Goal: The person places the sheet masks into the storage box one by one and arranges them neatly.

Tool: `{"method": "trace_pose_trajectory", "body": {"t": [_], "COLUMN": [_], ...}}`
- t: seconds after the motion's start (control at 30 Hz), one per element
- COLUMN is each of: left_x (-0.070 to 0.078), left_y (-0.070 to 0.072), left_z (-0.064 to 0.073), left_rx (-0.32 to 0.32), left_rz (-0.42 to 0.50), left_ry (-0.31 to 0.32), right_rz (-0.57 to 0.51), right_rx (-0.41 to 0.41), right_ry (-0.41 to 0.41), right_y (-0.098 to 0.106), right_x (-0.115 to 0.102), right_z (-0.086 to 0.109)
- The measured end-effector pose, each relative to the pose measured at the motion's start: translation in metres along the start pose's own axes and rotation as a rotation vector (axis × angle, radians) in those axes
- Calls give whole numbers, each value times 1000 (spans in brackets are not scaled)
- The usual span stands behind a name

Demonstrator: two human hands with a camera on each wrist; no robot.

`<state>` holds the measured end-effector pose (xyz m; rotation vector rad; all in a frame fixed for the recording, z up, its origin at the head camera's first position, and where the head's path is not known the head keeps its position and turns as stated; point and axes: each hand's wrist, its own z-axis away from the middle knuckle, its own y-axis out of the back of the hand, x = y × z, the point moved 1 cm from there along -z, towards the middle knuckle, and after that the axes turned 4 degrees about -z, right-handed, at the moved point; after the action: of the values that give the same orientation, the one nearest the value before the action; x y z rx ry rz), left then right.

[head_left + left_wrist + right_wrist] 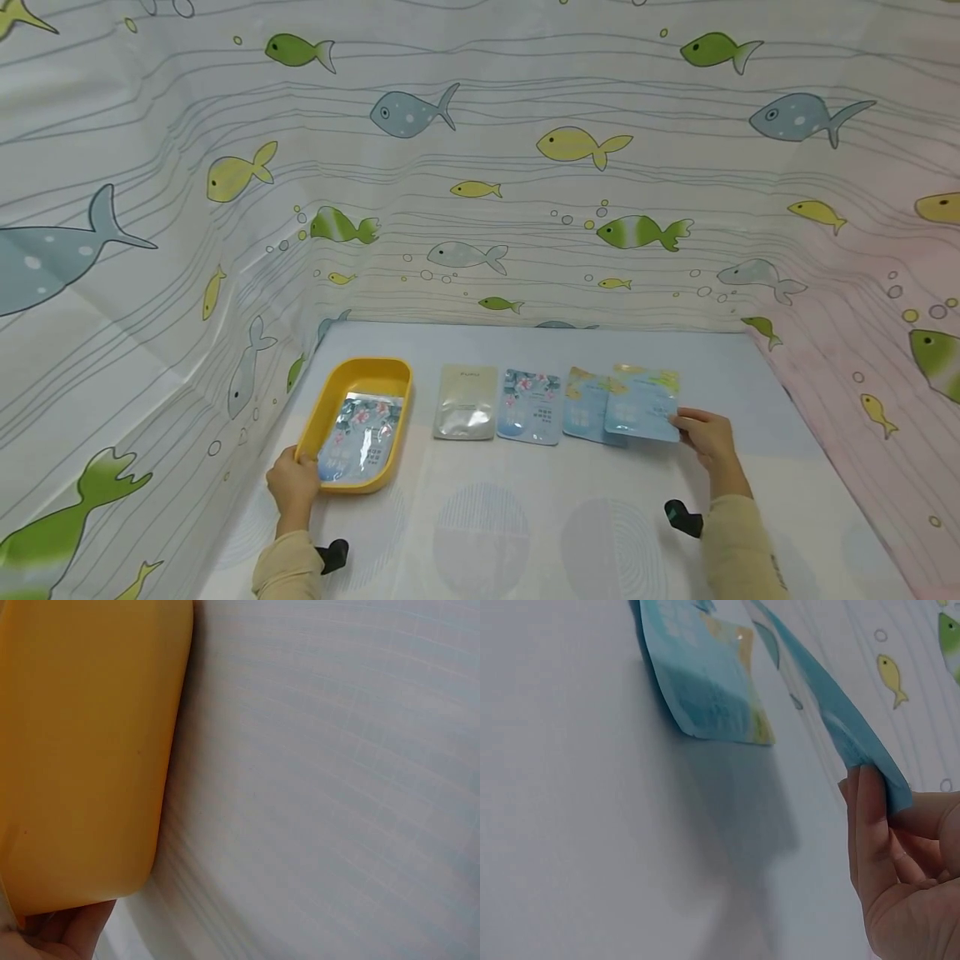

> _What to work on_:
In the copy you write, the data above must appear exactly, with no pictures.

> _Reply_:
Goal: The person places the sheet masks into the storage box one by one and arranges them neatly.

Tool: `{"method": "trace_pose_trajectory", "body": {"t": [_], "COLUMN": [_], ...}}`
- t: seconds after the motion's start (control at 30 Hz), one per element
- COLUMN is each of: left_x (-0.070 to 0.078), left_y (-0.070 to 0.072), left_z (-0.064 to 0.073), left_rx (-0.32 to 0.32), left_rz (-0.42 to 0.50), left_ry (-0.31 to 0.32), right_rz (-0.57 to 0.51), right_rx (-0.41 to 0.41), right_ry (-0.41 to 0.41), right_y (-0.098 to 0.106), right_x (-0.115 to 0.102), right_z (-0.086 to 0.109)
- The measured end-effector pose, each relative to the pose measured at the motion's start: translation in metres along the start pose's own axes and rotation as a rotation vector (axis × angle, radians) in those axes
- Calls give whole numbers, each value times 1000 (spans in brackets are not scaled)
- The usual span stands behind a name

Demonstrator: two human hands with a camera on each wrist; no robot.

`<state>` holds the measured end-effector pose (xyz m; rotation vector rad; all in a frame fixed for the recording, z up, its origin at the head camera's first position, and where the head's path is not known the head keeps its position and turns as stated; point and axes: each hand's wrist, its own z-axis away from the middle knuckle, its own y-axis out of the back of the hand, x = y × z, the point moved 1 cm from there along -z, towards the middle knuckle, and after that the axes turned 4 degrees about -z, right-handed, at the moved point; after the action: of the values that give the same orientation, the one nearest the value before the action; x y z rx ry rz), left then right.

[head_left + left_wrist + right_wrist] 

This answer has been written out in full.